Bitcoin vs. Venture Crypto: Distinct Investment Theses

  • Jon clarifies his stance by explaining how he advises LPs (Limited Partners, the investors in a VC fund). He states, "...we tell LPs like if you want Bitcoin exposure like you should go buy Bitcoin... that is the majority of the crypto that I hold in my PA is it's just Bitcoin."
  • He argues that investing in Bitcoin provides exposure to its potential as digital gold, a macro asset, and a hedge against uncertainty. This is distinct from the goals of crypto venture capital.
  • VC investments, conversely, offer exposure to the potential upside of innovations like stablecoins revolutionizing finance or new blockchain applications transforming tech startups.
  • Jon highlights the possibility that one thesis (e.g., Bitcoin as digital gold) could succeed while the other (e.g., specific blockchain applications) fails, or vice versa, reinforcing their distinct nature.

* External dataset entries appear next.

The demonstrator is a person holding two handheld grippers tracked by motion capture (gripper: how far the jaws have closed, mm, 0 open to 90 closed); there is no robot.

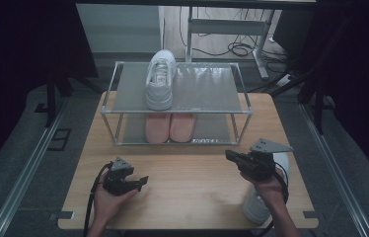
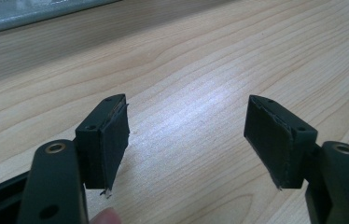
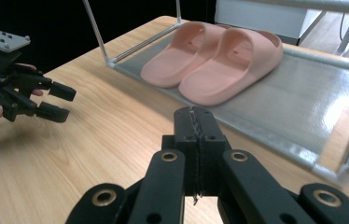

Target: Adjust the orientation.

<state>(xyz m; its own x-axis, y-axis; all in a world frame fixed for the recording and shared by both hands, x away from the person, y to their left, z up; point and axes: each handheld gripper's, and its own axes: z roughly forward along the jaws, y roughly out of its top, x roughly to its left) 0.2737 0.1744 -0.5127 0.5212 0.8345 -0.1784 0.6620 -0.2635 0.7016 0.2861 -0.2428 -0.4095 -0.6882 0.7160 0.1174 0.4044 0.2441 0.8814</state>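
Where wood grain runs, smooth pink slippers [image 3: 212, 63].

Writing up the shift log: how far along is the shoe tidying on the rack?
Looks done: one white sneaker stands on the rack top shelf, and the pink slippers sit as a pair on the lower shelf. In hand: nothing; the right gripper is shut and empty, the left gripper open above bare table. Left: the second white sneaker lies by the right hand, not yet gripped.
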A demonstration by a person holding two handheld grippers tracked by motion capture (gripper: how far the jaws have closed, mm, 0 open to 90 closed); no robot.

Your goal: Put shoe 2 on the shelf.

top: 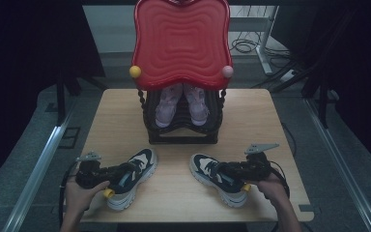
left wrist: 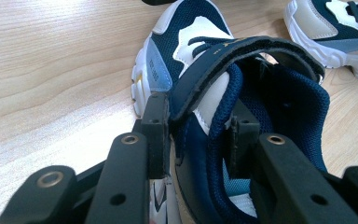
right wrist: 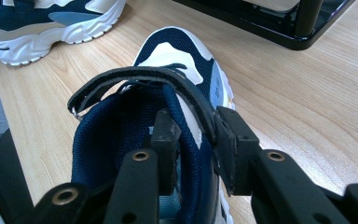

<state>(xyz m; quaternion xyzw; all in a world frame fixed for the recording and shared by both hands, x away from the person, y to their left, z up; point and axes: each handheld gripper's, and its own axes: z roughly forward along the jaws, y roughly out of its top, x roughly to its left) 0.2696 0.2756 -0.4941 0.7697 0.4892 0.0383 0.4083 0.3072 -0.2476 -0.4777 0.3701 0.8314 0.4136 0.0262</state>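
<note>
Sneakers, two of them in navy and white, lie on the wooden counter near its front edge, one at each gripper. The left sneaker sits at about 7 o'clock from the counter's middle, toe pointing toward 1 o'clock. The left gripper comes at it from 9 o'clock, and in the left gripper view its jaws straddle the shoe's collar wall beside the strap: one jaw outside against the white side panel, the other inside the navy lining. Both pads touch the wall, so the jaws hold the left sneaker at a middling width.

Between the two shoes the counter is bare wood. At 12 o'clock stands a black shoe rack with a red wavy top, a yellow knob and a pink knob at its corners, and a pair of pink shoes on its shelf, well apart from both grippers.

The right sneaker lies at about 5 o'clock, toe toward 11 o'clock. The right gripper reaches in from 3 o'clock. In the right gripper view one jaw is inside the opening and the other outside, with the collar wall and the strap end between them; the pads press on this wall, so the jaws hold the right sneaker.
</note>
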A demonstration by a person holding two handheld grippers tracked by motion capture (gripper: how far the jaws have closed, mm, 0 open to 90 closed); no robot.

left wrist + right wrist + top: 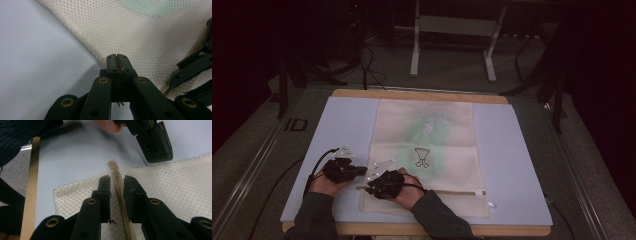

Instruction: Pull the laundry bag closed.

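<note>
A cream mesh bag (427, 135) with a green print and a small dark drawing lies flat on a pale blue mat (512, 150). A tan zipper (452, 192) runs across its near end. My left gripper (117, 57) is shut, its tips resting at the bag's left edge (82, 47); whether mesh is pinched I cannot tell. My right gripper (117, 180) stands open astride the zipper's left end (113, 167), the strip running between the pads with narrow gaps. The two grippers sit close together at the bag's near left corner, left gripper (364, 171) and right gripper (368, 187).
The mat lies on a wooden table whose edge (28, 195) is just beyond the bag's corner. A small clear tag (491, 204) lies near the bag's near right corner. Behind the table stand a metal frame (452, 30) and cables on grey carpet.
</note>
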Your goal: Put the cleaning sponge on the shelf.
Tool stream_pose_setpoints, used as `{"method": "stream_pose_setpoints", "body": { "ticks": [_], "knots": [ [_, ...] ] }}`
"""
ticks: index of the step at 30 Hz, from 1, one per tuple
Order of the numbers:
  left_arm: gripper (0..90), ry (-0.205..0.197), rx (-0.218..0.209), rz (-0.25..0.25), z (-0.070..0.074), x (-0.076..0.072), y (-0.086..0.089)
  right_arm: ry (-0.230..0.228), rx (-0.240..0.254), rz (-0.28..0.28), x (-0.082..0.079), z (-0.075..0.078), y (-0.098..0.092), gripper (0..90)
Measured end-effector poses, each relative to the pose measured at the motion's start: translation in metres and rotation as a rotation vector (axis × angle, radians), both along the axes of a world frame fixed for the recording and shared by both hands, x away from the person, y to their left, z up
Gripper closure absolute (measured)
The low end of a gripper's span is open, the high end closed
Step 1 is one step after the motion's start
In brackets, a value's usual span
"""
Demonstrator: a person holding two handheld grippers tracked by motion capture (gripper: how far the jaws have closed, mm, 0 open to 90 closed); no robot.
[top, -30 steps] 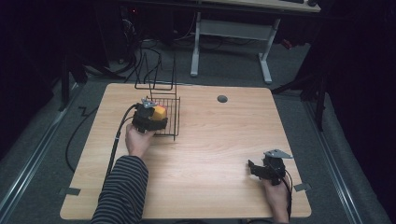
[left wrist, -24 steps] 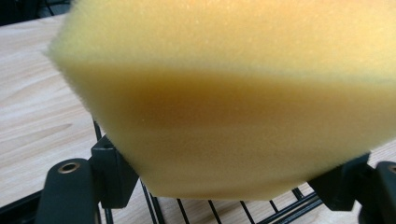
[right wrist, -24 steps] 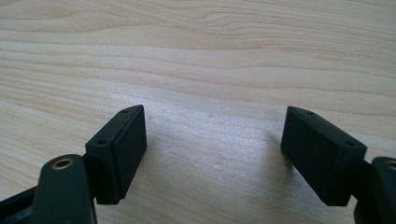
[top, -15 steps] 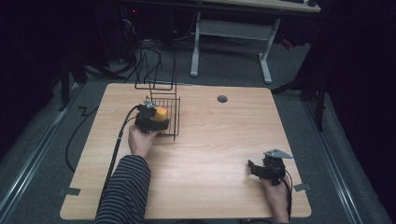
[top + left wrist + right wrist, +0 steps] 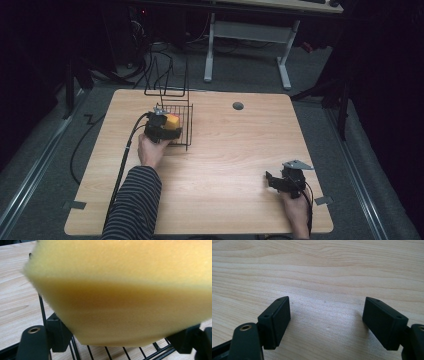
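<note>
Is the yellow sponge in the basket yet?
Partly: the yellow sponge sits between the left gripper jaws, which have just been opening, just above the wire basket floor.

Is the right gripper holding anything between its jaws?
No. In the right gripper view, the right gripper has jaws apart with just bare wooden table between them.

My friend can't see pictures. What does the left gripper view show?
A big yellow sponge sits between the left gripper's two black jaws, which have just been opening. Under it are the black wires of a basket on a wooden table.
</note>
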State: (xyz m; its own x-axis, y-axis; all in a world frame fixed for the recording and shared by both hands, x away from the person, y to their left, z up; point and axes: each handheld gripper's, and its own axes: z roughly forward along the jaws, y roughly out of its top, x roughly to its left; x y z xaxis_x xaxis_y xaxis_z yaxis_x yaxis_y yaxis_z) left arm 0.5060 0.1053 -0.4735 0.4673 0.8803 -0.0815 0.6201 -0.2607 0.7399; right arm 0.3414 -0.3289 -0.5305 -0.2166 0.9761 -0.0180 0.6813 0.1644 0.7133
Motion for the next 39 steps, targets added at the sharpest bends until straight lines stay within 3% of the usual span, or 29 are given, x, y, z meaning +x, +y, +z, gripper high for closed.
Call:
{"method": "stream_pose_setpoints", "body": {
  "ticks": [12,24,29,39],
  "knots": [
    [13.4,0.009,0.014,0.001,-0.003,0.001,-0.001,0.000,0.000,0.000,0.000,0.000,0.000,22.7],
    [0.4,0.006,-0.001,-0.016,0.002,-0.003,0.001,-0.002,-0.002,0.001,0.000,0.000,0.000,22.7],
    [0.3,-0.010,0.014,-0.033,0.007,-0.008,0.000,0.000,-0.003,0.002,0.000,0.000,0.000,22.7],
    [0.1,-0.017,0.003,-0.028,0.007,-0.015,0.007,0.000,-0.004,0.001,0.000,0.000,0.000,22.7]
  ]
}}
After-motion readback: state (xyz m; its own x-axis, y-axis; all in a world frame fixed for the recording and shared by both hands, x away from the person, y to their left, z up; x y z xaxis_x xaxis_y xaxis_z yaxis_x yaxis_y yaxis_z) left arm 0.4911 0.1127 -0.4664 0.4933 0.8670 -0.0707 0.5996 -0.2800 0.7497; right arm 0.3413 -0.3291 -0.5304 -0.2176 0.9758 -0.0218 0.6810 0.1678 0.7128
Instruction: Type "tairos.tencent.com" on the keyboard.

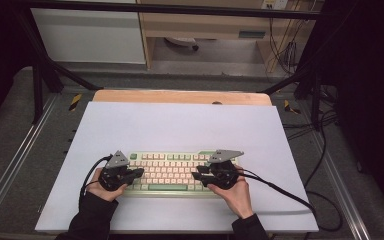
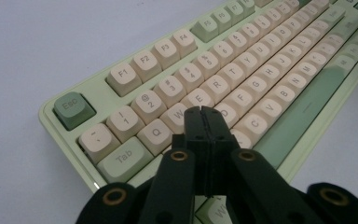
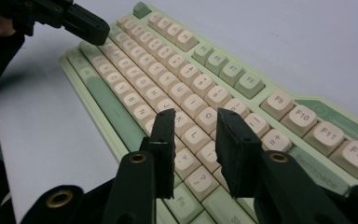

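Around the keyboard (image 1: 172,172) on every edge, open white mat (image 1: 180,125)

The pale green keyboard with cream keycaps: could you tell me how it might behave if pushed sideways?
The pale green keyboard with cream keycaps looks like a rigid slab, so it should probably slide whole, not bend. It lies flat and low on the smooth white mat, so tipping seems unlikely. Pushed at one end, it may pivot.
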`<state>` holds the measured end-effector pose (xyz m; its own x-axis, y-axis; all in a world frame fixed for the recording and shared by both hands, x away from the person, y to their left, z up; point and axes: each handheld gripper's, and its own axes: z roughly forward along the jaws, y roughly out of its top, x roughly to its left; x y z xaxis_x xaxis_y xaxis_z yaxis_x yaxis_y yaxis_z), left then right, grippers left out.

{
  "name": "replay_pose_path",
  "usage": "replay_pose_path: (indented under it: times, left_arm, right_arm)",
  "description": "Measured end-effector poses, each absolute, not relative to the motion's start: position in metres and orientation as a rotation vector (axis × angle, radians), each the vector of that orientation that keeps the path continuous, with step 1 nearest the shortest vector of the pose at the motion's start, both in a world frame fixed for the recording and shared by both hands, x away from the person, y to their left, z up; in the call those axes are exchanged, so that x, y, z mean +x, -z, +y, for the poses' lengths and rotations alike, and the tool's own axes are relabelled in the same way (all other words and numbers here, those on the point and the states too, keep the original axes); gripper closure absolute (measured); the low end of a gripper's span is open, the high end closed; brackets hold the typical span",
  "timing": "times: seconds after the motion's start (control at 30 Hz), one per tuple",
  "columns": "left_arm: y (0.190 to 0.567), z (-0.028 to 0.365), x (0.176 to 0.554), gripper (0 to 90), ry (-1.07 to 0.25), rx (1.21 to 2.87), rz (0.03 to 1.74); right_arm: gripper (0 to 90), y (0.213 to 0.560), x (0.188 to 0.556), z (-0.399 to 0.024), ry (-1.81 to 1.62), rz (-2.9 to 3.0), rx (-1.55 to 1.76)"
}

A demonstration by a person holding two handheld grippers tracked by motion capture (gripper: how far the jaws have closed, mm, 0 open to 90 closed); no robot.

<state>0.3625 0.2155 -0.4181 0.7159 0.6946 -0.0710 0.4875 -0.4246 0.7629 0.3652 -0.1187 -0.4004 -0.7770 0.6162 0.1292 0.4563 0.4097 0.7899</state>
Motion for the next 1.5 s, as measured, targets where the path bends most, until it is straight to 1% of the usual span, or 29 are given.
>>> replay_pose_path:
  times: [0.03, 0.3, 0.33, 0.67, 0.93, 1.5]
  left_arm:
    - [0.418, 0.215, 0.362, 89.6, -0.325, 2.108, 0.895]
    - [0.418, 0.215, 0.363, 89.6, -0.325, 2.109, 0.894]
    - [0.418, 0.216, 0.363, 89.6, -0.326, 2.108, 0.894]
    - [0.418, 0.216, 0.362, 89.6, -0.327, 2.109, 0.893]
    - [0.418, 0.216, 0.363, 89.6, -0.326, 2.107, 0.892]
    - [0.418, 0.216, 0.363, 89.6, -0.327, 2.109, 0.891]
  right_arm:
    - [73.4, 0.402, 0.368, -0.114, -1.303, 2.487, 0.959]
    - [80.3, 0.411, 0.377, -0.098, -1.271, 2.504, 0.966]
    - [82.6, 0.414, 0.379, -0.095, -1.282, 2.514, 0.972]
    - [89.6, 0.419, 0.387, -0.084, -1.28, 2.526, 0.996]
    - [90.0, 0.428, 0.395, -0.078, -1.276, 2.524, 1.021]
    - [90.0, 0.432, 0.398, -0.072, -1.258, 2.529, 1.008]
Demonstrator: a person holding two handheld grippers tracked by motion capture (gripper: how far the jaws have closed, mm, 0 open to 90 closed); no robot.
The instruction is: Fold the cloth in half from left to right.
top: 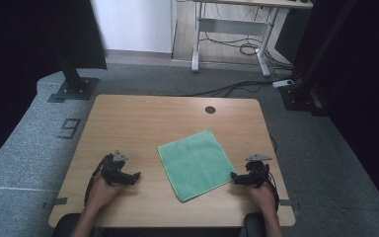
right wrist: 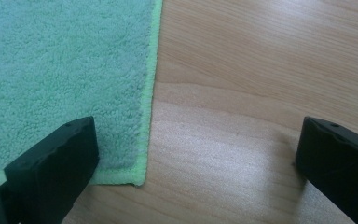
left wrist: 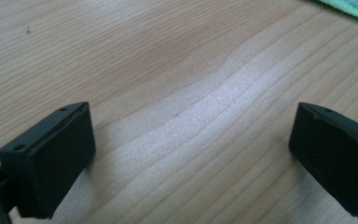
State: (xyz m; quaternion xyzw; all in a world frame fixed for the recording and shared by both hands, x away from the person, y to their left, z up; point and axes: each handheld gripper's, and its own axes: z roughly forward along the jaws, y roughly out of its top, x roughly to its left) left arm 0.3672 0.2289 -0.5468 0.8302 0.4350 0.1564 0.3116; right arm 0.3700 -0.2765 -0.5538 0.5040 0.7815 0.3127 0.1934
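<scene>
Lying flat on the wooden surface (top: 143, 118), a green cloth (top: 196, 163) sits right of centre, turned so that its corners point toward the edges of the surface. The right gripper (top: 235, 177) rests low at the cloth's right-hand corner, held in the person's right hand (top: 262, 193). In the right gripper view its jaws stand wide apart with nothing between them but cloth and bare wood: one jaw lies over the cloth (right wrist: 60, 70) close to its corner, and the other is over the wood (right wrist: 261, 60), with the bright green hem running up between them. The left gripper (top: 134, 176) sits on the surface to the left of the cloth, well apart from it, in the person's left hand (top: 101, 191). In the left gripper view its jaws are also spread wide over bare wood grain (left wrist: 168, 93), and a sliver of the cloth (left wrist: 354, 7) shows at the upper right corner.
</scene>
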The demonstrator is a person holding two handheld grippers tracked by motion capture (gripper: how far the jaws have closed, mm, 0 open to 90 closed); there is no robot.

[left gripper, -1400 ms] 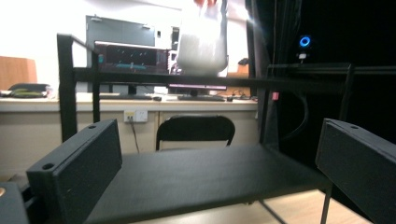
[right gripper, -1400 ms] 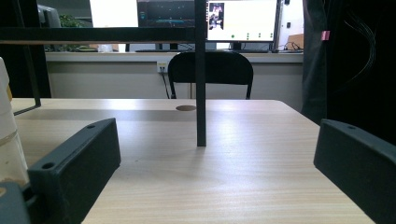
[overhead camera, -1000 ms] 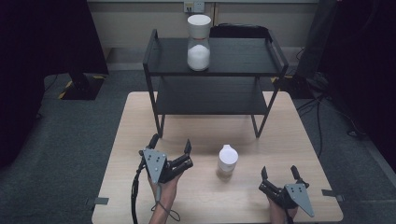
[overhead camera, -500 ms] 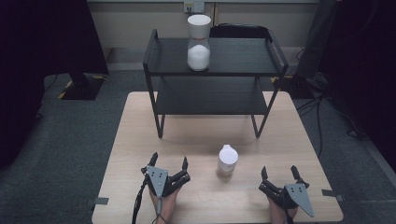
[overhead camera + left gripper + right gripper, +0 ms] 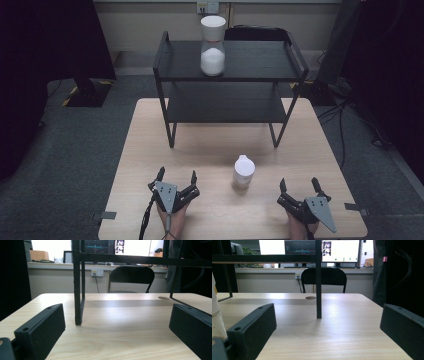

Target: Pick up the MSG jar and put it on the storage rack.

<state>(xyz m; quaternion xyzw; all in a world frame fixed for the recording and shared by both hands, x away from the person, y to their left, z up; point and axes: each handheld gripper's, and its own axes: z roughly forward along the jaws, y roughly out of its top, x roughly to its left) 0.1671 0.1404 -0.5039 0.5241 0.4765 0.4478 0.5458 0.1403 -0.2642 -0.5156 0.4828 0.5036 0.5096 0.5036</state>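
Grey carpet is lying round a pale wood table (image 5: 150, 130), w/ a black two-tier rack (image 5: 230, 75) standing at its far half. Left gripper (image 5: 176, 178) & right gripper (image 5: 300, 185) are resting at the near edge, jaws spread, gripping nothing. Small white-capped bottle (image 5: 243, 172) is standing btwn them.

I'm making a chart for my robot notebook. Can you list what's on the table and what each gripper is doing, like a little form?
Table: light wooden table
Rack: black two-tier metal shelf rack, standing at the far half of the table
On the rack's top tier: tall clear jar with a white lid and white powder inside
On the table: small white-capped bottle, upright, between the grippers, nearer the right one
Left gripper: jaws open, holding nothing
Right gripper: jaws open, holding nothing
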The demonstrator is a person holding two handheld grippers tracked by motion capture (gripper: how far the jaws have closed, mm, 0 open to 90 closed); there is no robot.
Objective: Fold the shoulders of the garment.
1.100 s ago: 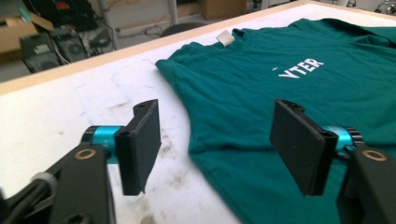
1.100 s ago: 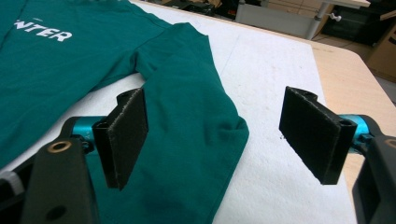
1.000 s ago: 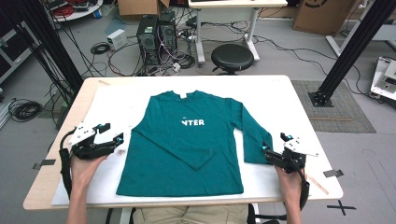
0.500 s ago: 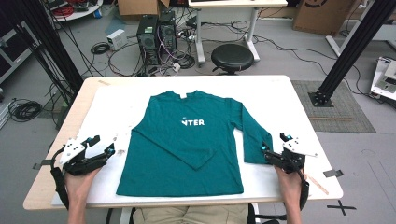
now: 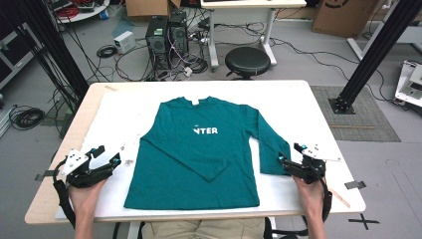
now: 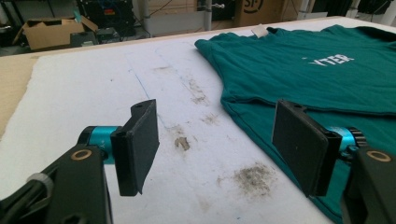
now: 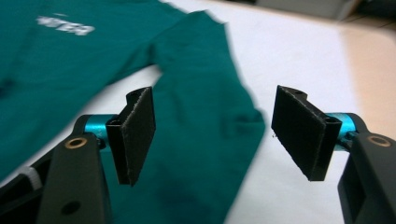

Alternative Benchmarking for Crypto VCs

  • Instead of Bitcoin, Jon suggests a more relevant benchmark for crypto VCs would likely involve a basket of major altcoins (alternative cryptocurrencies to Bitcoin).
  • He proposes evaluating VC performance against a weighted average benchmark including assets like Ether (ETH), Solana (SOL), Binance Coin (BNB), and other significant tokens.
  • This approach aligns the benchmark with the actual universe of assets and market segments that crypto VCs typically invest in, providing a more accurate measure of relative performance within that specific high-risk, high-reward ecosystem.

Strategic Implications for Investors

  • For Crypto AI investors and researchers, this discussion underscores the critical need to differentiate between direct Bitcoin investment and allocations to crypto VC funds.
  • Evaluating a VC fund requires understanding its specific strategy and comparing its performance to relevant peers or a suitable altcoin index, rather than solely against Bitcoin's price movements.
  • Recognize that VC funds aim to capture upside from nascent crypto sectors and technological breakthroughs, a different risk/reward profile than holding established assets like Bitcoin.

Conclusion

  • The conversation argues strongly against using Bitcoin as a universal benchmark for crypto VC performance, emphasizing the distinct market exposures and investment theses involved.
  • Investors should evaluate VC funds based on benchmarks relevant to their specific strategies, likely involving a basket of major altcoins.